Il presidente della Regione Toscana al termine del dibattito generale sul nuovo atto di oltre 1.700 pagine: "Un lavoro straordinario di ascolto e concertazione"
Un atto complesso di oltre 1.700 pagine, frutto di oltre un anno di confronto con associazioni, cittadini e commissioni consiliari. Il presidente della Regione Toscana, Eugenio Giani, è intervenuto a conclusione del dibattito in Consiglio regionale per illustrare la visione e gli obiettivi del nuovo Piano Faunistico Venatorio Regionale (PFVR).
“Se dovessi trovare una sintesi a questo lavoro, che vada oltre gli slogan e risponda all'efficacia della comunicazione di oggi, vorrei chiamarlo il piano dell'equilibrio. Un equilibrio fondato su un profondo e condiviso amore per l'ambiente da parte di tre componenti fondamentali della nostra società: gli agricoltori, i cacciatori e le associazioni ambientaliste.
Agli agricoltori, ha spiegato il presidente “attribuisco un'importanza fondamentale in questa legislatura. L'agricoltura è un'attività primaria, dobbiamo riportare i giovani, le donne e i nuovi imprenditori alla terra. Ma per farlo occorre garantire loro le giuste condizioni di tutela e di lavoro sui territori. Sui cacciatori Giani è stato altrettanto chiaro: “Siamo passati negli anni da oltre 200mila agli attuali 60mila. Devo dirlo con chiarezza: dobbiamo salvaguardare i nostri cacciatori, perché abbiamo bisogno di loro per garantire la biodiversità e l'equilibrio ambientale. Senza la loro presenza vigile e attiva sul territorio ci troveremmo di fronte a uno squilibrio grave, con danni enormi per il nostro paesaggio e l'immagine della Toscana”. “Le associazioni ambientaliste autentiche sono i nostri custodi ideali. Vanno sostenute e valorizzate perché rappresentano la sensibilità e la tutela della bellezza naturale della nostra regione” ha detto ancora il presidente.

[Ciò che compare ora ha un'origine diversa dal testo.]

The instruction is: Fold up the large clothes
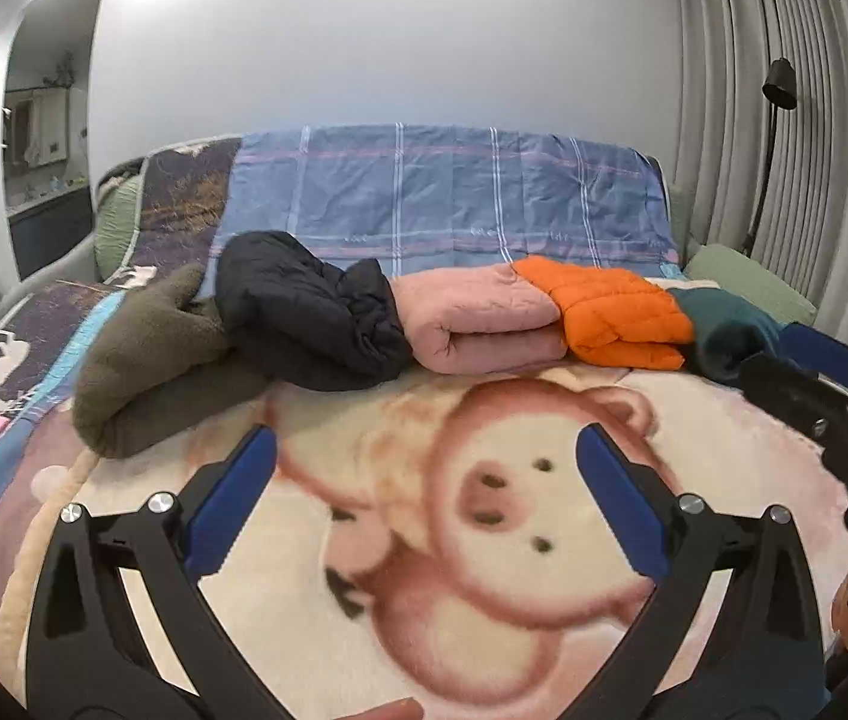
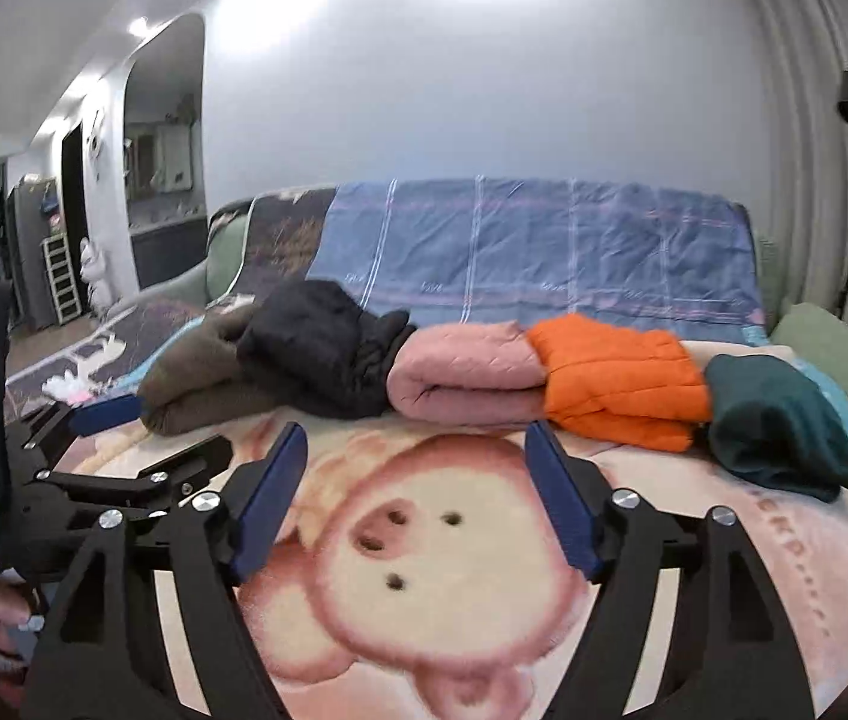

Nel proseguire il suo intervento, Giani ha sottolineato le peculiarità geografiche e demografiche del territorio toscano per spiegare la centralità del Piano. “La Toscana si estende su circa 22mila 900 chilometri quadrati, una superficie pressoché identica a quella della Lombardia, ma con una popolazione di 3milioni 6oomila di abitanti contro 10milioni. In quel terzo di spazio antropico in meno vivono una fauna ricchissima, un patrimonio boschivo tra i più estesi d'Italia e vaste superfici agricole. Qui il governo del territorio e della fauna selvatica ha un valore persino superiore rispetto a realtà fortemente urbanizzate”.
Il nuovo documento rappresenta una discontinuità fondamentale nella governance regionale. Fino ad oggi la Toscana ha operato sulla base di piani provinciali storici e normative in proroga. “Questo – ha chiarito Giani - è il primo Piano Faunistico Venatorio approvato direttamente dalla Regione nella sua complessità e organicità. Approvare un Piano regionale è ben diverso dal coordinare dieci Piani provinciali distinti. Dal 2015 a oggi si è andati avanti con interventi transitori. Oggi, a distanza di anni, la Regione firma un atto organico che si propone come modello e punto di riferimento per tutta Italia”.
Il presidente ha poi evidenziato come l’approvazione del Piano sia uno strumento indispensabile per affrontare le emergenze sanitarie e ambientali in corso, a partire dalla Peste Suina Africana e dalla gestione del sovrannumero di ungulati.
“Sul fronte della Peste Suina stiamo portando avanti un lavoro istituzionale di altissimo profilo in piena intesa con il Commissario nazionale. È una grande emergenza che richiede coesione e responsabilità. Solo la collaborazione con le squadre sul territorio e la definizione chiara delle aree vocate e non vocate all'agricoltura ci permetteranno di proteggere gli allevamenti, tutelare le colture e preservare la nostra identità territoriale”.
In conclusione del suo intervento, il presidente Giani ha espresso un sentito ringraziamento ai presidenti e ai membri delle Commissioni consiliari coinvolte, ai gruppi di maggioranza e di opposizione per il lavoro di emendamento e concertazione, agli uffici regionali e all'assessorato all’Agricoltura e all’Ambiente.
“Questo non è il Piano del presidente o di un singolo assessore: è un atto autenticamente di tutto il Consiglio regionale. Un lavoro corale e democratico che dimostra come la Toscana sappia sintetizzare le diverse sensibilità per offrire una guida sicura, sostenibile ed equilibrata al proprio futuro”.